World Building Wednesday: A series of short posts in which I write about my personal theory of how I approach world building, specifics of things to consider, and practical suggestions on how to use world building in the text. This is not a prescriptive program. I don’t think people must do things the way I do. I talk about my process because it is what I know. That’s it. Short bites: long tail.
As readers and as writers we often rely on narrative maps to navigate the rhythms and structures of a story.
By a “narrative map” I don’t mean a map of where the character goes during the story, although that is one definition of a narrative map.
A narrative map can also be defined as the structure of a story. Aristotle wrote that tragedies have a three part structure: beginning, middle (complications), and end (resolution). This is a narrative map used so commonly in Western stories that readers and audience who are accustomed to it may have a hard time engaging with stories that don’t follow its basic outline. It is by no means the only narrative map in terms of internal structures. “Beads on a string”–an episodic structure–is another way of structuring story, although the individual episodes may (or may not) use an internal “three act” structure (as per Aristotle, above).

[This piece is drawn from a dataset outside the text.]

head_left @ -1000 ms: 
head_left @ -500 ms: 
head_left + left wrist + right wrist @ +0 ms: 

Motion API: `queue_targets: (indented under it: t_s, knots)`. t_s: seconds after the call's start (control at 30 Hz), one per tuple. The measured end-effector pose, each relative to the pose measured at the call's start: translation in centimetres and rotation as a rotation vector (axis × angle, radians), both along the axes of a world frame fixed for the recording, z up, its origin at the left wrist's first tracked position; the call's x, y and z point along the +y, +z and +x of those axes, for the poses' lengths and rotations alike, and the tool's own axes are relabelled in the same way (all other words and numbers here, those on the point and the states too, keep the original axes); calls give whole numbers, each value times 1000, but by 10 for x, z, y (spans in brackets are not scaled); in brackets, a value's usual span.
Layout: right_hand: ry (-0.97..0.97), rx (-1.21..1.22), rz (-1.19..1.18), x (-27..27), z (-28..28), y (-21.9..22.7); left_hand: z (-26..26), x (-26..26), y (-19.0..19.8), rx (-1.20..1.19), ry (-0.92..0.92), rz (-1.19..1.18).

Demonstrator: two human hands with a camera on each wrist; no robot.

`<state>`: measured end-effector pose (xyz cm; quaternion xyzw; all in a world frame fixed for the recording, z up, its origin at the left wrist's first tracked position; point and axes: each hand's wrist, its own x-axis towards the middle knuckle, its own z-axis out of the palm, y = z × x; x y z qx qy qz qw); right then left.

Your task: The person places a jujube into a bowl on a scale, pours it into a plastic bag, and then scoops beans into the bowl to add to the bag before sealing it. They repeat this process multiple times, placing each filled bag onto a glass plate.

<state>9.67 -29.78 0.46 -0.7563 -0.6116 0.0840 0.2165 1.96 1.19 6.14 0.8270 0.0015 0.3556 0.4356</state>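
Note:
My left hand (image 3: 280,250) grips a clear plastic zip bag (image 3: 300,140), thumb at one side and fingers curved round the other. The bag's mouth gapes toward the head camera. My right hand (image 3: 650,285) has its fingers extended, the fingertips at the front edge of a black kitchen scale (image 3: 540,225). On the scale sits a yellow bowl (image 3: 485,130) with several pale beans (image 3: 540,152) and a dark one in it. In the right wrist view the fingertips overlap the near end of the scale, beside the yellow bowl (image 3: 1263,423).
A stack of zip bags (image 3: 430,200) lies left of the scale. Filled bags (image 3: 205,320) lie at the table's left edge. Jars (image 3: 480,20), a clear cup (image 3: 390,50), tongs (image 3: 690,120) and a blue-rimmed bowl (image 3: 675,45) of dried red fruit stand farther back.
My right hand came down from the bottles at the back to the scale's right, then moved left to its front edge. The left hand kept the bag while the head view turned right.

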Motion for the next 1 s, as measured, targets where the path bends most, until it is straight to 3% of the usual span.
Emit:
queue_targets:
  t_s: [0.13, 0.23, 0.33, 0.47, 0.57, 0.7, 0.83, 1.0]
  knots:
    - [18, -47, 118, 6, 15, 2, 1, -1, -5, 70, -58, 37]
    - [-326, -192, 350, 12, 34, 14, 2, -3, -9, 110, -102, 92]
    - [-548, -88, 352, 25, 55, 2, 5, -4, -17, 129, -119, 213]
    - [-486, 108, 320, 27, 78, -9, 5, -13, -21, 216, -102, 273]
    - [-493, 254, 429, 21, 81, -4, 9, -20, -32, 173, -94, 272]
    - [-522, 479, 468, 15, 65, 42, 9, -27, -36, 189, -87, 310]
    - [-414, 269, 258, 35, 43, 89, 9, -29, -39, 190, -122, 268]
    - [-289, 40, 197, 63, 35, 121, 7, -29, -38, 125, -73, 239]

People get used to these rhythms and feel their absence if they are lacking even though other story structures are just as legitimate.
A narrative map may also be defined as a familiar plot form or plot outline. There are seven basic plots, or maybe it is eight, or there is a universal monomyth that follows a known pattern, or folktales repeat similar patterns of departure, journey, and return. All of these can be true at the same time without being the only truth, without being universal. I’m a huge fan of Vladimir Propp’s Morphology of the Folktale as a way of thinking about structure, but it isn’t the only way. These general plot-outline theories are ways of comprehending and analyzing narrative and how it functions within the human psyche.
Another way to think about narrative maps is as landmarks. Most of us walk through familiar terrain every day as part of our ordinary lives. We navigate by means of landmarks we have become so accustomed to that we half forget they are there. Turn right at the gas station. Drive past the statue of Napoleon. The foothills rise to the east.
When it comes time to give directions we often use landmarks; they are easier to grasp and identify. In older times, before GPS systems, printed maps, and copious signage, people relied on landmarks and knew them well.
As readers we come to rely on landmarks as well. A happy ending or a tragic one, depending on the tone of the story. The expected point in the tale where the good guys suffer a terrible setback. When a couple meets cute, or meets in a hostile manner, we recognize the terrain: after a series of obstacles they will find a way to be together. Character types who will behave a certain way or fulfill specific roles within the story make us feel welcome and comfortable.
Readers may feel a story fails if it doesn’t meet their narrative expectations. If characters behave in ways that go against common tropes readers may feel cheated. They may read past problematic elements if expectations are otherwise met. Often problematic aspects of a narrative are part and parcel of its map, so embedded that the story doesn’t really function without them.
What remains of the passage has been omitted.